Try it - All lines of the material must be output verbatim.

Dataset content -
--------------------------------------------------

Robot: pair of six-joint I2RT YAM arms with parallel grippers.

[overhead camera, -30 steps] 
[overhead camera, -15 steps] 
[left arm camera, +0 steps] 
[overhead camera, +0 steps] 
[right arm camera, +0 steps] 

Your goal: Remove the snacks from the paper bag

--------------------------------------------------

Answer for this exercise -
Robot: pair of six-joint I2RT YAM arms with parallel grippers.

[overhead camera, -30 steps] 
[overhead camera, -15 steps] 
[left arm camera, +0 steps] 
[overhead camera, +0 steps] 
[right arm camera, +0 steps] 

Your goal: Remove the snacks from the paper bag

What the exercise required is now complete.